▶ **Work required**
Could you return the data below exactly as it appears?

(Records excerpted from a collection)
---------------

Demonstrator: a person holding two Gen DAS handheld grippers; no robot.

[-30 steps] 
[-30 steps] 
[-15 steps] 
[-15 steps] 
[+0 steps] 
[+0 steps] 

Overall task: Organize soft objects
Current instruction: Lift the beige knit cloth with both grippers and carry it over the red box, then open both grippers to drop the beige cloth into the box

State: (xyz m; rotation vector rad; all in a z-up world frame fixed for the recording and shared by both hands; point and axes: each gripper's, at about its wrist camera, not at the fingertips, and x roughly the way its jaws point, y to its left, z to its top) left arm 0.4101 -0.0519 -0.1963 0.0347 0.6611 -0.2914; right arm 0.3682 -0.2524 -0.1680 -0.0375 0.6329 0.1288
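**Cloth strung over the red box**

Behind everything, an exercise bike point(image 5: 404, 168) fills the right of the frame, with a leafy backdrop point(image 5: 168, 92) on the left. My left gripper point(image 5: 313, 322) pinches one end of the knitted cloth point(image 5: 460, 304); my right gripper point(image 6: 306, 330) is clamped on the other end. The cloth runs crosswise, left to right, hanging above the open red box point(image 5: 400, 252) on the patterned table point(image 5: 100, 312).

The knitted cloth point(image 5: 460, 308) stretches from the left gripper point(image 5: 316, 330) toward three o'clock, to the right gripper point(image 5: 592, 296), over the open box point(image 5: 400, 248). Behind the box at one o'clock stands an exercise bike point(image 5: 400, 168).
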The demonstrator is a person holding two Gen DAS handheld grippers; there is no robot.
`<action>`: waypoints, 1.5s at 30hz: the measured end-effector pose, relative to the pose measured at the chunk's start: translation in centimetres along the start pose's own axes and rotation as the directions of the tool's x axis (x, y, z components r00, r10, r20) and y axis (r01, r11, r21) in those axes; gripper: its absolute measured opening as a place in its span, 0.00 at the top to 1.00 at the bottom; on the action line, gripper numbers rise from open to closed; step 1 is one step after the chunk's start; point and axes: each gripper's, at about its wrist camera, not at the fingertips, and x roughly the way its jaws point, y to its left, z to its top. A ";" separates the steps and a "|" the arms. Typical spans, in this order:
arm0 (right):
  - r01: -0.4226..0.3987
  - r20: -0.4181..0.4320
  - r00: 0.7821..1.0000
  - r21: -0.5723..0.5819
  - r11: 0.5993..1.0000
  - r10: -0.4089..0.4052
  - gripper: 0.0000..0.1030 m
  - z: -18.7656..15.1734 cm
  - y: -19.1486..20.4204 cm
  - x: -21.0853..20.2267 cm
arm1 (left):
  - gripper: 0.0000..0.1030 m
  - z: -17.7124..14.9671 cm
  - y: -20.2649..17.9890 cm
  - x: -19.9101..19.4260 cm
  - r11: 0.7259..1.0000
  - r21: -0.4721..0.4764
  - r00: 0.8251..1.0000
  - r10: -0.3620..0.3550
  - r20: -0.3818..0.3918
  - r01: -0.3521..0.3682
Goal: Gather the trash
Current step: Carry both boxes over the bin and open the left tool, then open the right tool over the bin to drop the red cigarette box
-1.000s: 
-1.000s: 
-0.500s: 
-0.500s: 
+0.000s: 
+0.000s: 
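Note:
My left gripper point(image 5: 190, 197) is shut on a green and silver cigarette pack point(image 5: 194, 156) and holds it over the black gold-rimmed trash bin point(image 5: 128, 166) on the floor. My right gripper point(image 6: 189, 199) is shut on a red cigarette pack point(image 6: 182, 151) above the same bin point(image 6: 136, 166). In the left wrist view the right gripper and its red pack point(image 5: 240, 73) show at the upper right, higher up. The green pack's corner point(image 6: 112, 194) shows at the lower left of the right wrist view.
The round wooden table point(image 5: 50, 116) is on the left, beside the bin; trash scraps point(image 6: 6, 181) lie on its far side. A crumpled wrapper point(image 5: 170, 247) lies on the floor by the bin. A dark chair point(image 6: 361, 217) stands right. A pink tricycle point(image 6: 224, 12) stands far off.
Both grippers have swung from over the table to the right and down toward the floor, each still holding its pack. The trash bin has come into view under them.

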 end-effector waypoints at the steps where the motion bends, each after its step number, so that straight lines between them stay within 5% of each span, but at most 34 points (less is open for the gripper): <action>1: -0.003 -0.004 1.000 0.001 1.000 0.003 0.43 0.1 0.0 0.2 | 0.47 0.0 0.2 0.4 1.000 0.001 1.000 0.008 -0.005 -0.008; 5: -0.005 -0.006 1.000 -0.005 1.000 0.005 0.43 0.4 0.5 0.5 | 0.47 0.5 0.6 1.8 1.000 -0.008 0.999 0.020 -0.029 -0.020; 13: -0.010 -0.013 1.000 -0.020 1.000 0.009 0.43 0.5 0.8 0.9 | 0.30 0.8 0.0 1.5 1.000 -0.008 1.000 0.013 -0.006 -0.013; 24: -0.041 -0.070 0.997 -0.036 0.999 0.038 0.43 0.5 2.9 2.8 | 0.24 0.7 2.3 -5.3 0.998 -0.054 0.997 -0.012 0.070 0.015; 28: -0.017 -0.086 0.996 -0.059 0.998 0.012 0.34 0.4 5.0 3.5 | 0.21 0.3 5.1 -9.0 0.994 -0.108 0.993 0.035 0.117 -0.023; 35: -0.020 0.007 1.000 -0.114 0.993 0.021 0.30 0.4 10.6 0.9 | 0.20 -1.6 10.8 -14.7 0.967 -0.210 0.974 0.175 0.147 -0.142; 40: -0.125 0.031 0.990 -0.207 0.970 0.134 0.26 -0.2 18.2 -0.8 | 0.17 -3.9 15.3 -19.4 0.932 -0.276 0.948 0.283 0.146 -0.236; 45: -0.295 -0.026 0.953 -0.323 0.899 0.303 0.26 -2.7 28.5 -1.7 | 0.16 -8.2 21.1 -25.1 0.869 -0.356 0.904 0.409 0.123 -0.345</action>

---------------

▶ **Answer box**
Demonstrator: a person holding two Gen DAS handheld grippers; no robot.

[-30 steps] 
[-30 steps] 
[-15 steps] 
[-15 steps] 
[+0 steps] 
[+0 steps] 

Overall task: Organize soft objects
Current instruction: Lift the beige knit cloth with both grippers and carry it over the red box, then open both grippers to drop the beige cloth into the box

State: (xyz m; rotation vector rad; all in a z-up world frame fixed for the recording and shared by both hands; point and axes: each gripper's, at about its wrist camera, not at the fingertips, and x roughly the way its jaws point, y to its left, z to its top) left arm 0.4101 -0.0519 -0.1963 0.0347 0.6611 -0.2914; right arm 0.3682 -0.2524 -0.1680 -0.0375 0.6329 0.1288
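**Cloth strung over the red box**

Behind everything, an exercise bike point(image 5: 404, 168) fills the right of the frame, with a leafy backdrop point(image 5: 168, 92) on the left. My left gripper point(image 5: 313, 322) pinches one end of the knitted cloth point(image 5: 460, 304); my right gripper point(image 6: 306, 330) is clamped on the other end. The cloth runs crosswise, left to right, hanging above the open red box point(image 5: 400, 252) on the patterned table point(image 5: 100, 312).

The knitted cloth point(image 5: 460, 308) stretches from the left gripper point(image 5: 316, 330) toward three o'clock, to the right gripper point(image 5: 592, 296), over the open box point(image 5: 400, 248). Behind the box at one o'clock stands an exercise bike point(image 5: 400, 168).
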The demonstrator is a person holding two Gen DAS handheld grippers; there is no robot.
`<action>`: waypoints, 1.5s at 30hz: the measured end-effector pose, relative to the pose measured at the chunk's start: translation in centimetres along the start pose's own axes and rotation as the directions of the tool's x axis (x, y, z components r00, r10, r20) and y axis (r01, r11, r21) in those axes; gripper: its absolute measured opening as a place in its span, 0.00 at the top to 1.00 at the bottom; on the action line, gripper numbers rise from open to closed; step 1 is one step after the chunk's start; point and axes: each gripper's, at about its wrist camera, not at the fingertips, and x roughly the way its jaws point, y to its left, z to its top. A ";" separates the steps and a "|" the arms. Typical spans, in this order:
arm0 (right):
  - r01: -0.4226..0.3987
  - r20: -0.4181..0.4320
  - r00: 0.7821..1.0000
  - r21: -0.5723..0.5819
  - r11: 0.5993..1.0000
  - r10: -0.4089..0.4052
  - gripper: 0.0000..0.1030 m
  - z: -18.7656..15.1734 cm
  - y: -19.1486..20.4204 cm
  - x: -21.0853..20.2267 cm
arm1 (left):
  - gripper: 0.0000..0.1030 m
  - z: -17.7124..14.9671 cm
  - y: -20.2649..17.9890 cm
  - x: -19.9101..19.4260 cm
  - r11: 0.7259..1.0000
  - r21: -0.4721..0.4764
  - r00: 0.8251..1.0000
  - r10: -0.3620..0.3550
  - r20: -0.3818..0.3918
  - r01: -0.3521..0.3682
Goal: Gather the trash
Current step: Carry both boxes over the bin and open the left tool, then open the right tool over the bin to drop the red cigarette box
-1.000s: 
-1.000s: 
-0.500s: 
-0.500s: 
+0.000s: 
+0.000s: 
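Note:
My left gripper point(image 5: 190, 197) is shut on a green and silver cigarette pack point(image 5: 194, 156) and holds it over the black gold-rimmed trash bin point(image 5: 128, 166) on the floor. My right gripper point(image 6: 189, 199) is shut on a red cigarette pack point(image 6: 182, 151) above the same bin point(image 6: 136, 166). In the left wrist view the right gripper and its red pack point(image 5: 240, 73) show at the upper right, higher up. The green pack's corner point(image 6: 112, 194) shows at the lower left of the right wrist view.
The round wooden table point(image 5: 50, 116) is on the left, beside the bin; trash scraps point(image 6: 6, 181) lie on its far side. A crumpled wrapper point(image 5: 170, 247) lies on the floor by the bin. A dark chair point(image 6: 361, 217) stands right. A pink tricycle point(image 6: 224, 12) stands far off.
Both grippers have swung from over the table to the right and down toward the floor, each still holding its pack. The trash bin has come into view under them.
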
 end-effector waypoints at the steps where the motion bends, each after its step number, so that straight lines between them stay within 5% of each span, but at most 34 points (less is open for the gripper): <action>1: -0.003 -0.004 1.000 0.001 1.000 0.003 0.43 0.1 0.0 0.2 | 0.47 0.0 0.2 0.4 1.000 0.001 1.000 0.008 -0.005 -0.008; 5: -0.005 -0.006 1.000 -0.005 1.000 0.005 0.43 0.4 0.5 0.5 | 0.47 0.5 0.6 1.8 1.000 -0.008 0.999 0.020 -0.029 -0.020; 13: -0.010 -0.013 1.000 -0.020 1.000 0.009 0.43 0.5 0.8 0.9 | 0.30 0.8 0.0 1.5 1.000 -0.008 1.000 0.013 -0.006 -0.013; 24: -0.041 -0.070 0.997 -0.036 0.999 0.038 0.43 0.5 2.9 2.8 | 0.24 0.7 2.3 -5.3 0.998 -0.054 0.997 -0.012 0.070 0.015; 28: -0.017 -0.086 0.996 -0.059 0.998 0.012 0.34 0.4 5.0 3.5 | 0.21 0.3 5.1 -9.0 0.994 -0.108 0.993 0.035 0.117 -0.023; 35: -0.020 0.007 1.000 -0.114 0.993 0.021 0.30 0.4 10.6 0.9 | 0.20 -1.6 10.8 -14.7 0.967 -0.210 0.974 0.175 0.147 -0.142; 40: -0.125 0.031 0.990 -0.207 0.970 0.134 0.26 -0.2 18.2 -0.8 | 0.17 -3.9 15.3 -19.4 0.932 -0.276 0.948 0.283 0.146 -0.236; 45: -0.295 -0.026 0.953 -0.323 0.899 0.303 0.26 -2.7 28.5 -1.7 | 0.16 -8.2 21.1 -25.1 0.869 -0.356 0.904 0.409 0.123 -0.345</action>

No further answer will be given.